- City: Saint-Félicien, Quebec
- League: Quebec AAA Junior Hockey League
- Division: Drolet
- Operated: 2005-2009
- Home arena: Centre Récréatif
- Colours: Blue, Navy Blue, Red, and White
- General manager: Marco Dallaire
- Head coach: Julien Lavoie

= Saint-Félicien Multiconcessionnaire =

Le Multiconcessionnaire de Saint-Félicien-Dolbeau-Mistassini were a Junior "A" ice hockey team from Saint-Félicien, Quebec, Canada.
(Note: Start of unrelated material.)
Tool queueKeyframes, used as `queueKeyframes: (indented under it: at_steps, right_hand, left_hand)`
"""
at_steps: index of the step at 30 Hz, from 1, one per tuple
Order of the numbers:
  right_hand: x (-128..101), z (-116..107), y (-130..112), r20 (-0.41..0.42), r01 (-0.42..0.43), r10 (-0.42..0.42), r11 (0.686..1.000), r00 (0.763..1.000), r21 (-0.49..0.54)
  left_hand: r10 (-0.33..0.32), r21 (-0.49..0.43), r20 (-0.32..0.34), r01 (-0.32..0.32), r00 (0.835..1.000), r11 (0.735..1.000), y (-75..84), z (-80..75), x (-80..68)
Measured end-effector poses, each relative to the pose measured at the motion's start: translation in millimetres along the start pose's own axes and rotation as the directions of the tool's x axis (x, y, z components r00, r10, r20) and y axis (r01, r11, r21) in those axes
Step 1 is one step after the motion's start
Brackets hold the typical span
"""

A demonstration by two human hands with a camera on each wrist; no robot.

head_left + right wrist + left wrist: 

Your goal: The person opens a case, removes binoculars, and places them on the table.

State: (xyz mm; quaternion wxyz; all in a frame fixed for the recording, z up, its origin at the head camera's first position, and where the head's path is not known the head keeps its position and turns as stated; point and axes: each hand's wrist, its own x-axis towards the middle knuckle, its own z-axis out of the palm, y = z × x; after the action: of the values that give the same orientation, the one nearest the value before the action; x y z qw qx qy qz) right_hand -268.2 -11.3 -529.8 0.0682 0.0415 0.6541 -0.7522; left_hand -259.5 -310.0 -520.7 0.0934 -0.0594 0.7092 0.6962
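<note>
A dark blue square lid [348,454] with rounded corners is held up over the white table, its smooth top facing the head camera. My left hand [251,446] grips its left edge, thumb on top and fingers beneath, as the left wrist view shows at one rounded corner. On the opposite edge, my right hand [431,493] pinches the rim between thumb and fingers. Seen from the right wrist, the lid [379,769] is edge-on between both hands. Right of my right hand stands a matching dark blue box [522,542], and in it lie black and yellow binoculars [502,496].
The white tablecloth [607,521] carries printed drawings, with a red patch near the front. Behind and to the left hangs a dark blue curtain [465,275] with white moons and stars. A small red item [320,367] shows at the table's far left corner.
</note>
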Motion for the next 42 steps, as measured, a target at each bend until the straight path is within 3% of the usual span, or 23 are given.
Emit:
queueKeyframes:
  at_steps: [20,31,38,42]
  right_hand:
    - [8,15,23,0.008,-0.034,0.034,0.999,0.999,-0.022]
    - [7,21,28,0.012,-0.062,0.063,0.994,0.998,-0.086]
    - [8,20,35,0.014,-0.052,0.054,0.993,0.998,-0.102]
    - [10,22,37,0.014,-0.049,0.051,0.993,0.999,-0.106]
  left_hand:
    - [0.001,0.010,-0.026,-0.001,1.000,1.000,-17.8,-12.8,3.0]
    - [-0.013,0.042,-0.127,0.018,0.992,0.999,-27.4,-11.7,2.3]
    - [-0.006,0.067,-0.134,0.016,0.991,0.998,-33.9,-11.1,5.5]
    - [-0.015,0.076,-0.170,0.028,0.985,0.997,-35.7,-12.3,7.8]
They are a part of the Quebec Junior AAA Hockey League.

==History==
The Multiconcessionnaire were founded in 2005. They did not make the playoffs in their first season, but were looking to improve in 2006-07.

The Multiconcessionnaire announced in the Summer of 2009 that they will permanently cease operation. It is unclear whether the franchise will be sold or remain dormant.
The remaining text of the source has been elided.